Assignment ->
In the material below, find the line with "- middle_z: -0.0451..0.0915" and the line with "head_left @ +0". Output exactly those two lines and all lines between them, leaving out pictures.

The data ->
^^^^
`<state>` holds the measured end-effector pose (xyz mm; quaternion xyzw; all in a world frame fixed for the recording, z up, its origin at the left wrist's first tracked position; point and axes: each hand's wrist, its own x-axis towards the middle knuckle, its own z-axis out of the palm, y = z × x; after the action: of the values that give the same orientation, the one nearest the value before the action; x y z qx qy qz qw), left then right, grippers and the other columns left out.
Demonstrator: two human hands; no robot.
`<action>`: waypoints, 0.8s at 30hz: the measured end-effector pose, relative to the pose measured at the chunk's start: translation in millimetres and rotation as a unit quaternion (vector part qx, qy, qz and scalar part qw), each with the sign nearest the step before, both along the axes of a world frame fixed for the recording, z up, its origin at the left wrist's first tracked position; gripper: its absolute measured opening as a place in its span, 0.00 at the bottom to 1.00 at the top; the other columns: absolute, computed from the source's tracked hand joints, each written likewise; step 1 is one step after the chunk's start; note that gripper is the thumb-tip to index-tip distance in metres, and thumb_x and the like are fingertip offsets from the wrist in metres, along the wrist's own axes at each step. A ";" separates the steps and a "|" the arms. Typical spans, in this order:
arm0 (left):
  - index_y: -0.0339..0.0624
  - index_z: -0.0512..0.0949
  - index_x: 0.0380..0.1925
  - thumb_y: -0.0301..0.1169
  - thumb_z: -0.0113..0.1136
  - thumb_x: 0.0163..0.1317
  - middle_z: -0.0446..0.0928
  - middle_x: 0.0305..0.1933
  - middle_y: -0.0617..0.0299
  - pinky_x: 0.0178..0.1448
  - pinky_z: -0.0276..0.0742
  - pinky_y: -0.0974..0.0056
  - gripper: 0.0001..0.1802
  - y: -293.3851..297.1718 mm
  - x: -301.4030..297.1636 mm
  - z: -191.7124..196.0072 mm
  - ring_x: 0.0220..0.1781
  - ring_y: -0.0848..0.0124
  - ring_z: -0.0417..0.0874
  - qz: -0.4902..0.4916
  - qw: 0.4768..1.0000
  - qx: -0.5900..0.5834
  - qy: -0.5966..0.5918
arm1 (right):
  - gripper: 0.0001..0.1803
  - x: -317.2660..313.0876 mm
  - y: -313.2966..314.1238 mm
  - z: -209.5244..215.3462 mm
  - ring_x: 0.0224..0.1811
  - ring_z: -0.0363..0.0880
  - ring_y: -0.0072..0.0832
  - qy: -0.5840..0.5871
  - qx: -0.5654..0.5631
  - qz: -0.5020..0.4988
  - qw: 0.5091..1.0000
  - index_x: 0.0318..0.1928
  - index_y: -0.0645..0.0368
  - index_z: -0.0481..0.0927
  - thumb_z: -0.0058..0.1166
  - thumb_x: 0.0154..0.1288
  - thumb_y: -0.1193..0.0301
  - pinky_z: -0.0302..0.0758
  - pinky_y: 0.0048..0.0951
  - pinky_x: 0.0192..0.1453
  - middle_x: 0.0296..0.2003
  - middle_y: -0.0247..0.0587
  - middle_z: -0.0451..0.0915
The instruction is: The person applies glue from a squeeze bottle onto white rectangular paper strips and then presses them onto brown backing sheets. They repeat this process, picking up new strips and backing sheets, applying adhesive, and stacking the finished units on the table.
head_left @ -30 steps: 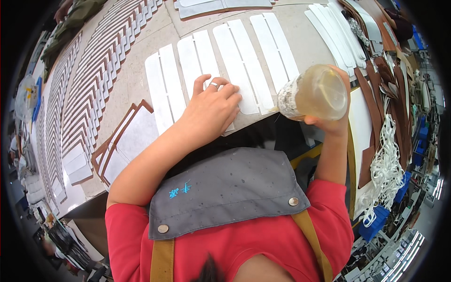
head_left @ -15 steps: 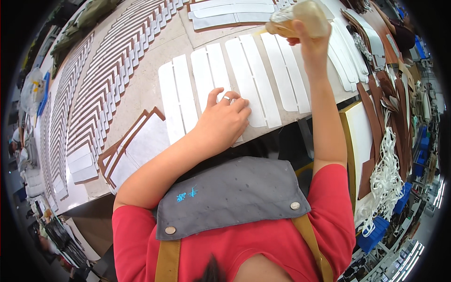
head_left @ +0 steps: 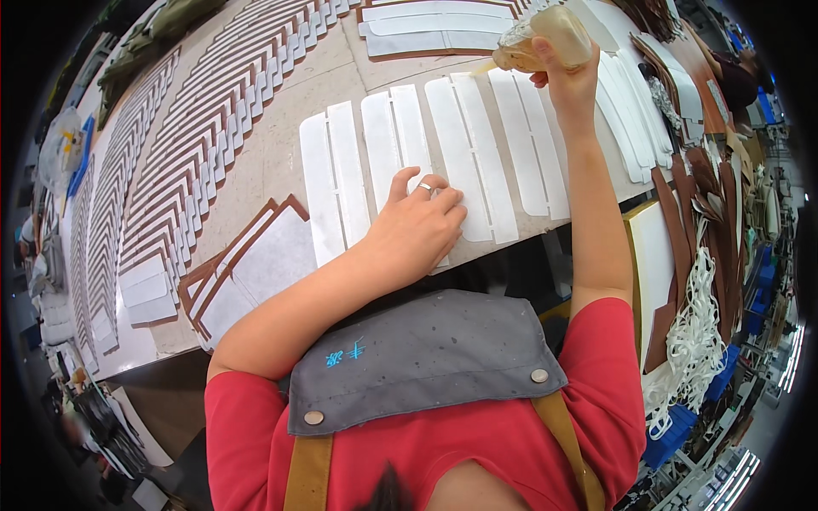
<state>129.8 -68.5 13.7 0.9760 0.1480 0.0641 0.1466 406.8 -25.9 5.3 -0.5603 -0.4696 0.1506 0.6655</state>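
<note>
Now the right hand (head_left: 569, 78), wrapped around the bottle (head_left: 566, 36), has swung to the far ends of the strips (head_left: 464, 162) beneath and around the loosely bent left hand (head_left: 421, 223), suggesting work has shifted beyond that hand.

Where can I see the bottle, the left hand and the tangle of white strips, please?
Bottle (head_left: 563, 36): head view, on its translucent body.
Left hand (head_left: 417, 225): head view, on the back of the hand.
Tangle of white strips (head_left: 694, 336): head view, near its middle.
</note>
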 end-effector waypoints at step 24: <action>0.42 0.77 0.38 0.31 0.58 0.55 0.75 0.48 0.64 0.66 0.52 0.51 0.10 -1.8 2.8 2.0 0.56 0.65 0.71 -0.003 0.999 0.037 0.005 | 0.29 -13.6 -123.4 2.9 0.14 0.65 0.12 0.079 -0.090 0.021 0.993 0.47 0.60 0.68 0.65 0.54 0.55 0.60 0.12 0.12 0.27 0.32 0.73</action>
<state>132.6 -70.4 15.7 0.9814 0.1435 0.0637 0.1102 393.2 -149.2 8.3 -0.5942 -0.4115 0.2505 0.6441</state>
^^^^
Answer space ->
  - middle_z: -0.0451..0.0915
The instruction is: The person applies glue from a squeeze bottle onto white rectangular paper strips and then presses them onto brown backing sheets. They repeat this process, picking up new strips and backing sheets, applying adhesive, and stacking the finished units on the table.
head_left @ -30 steps: 
head_left @ -15 steps: 
head_left @ +0 steps: 

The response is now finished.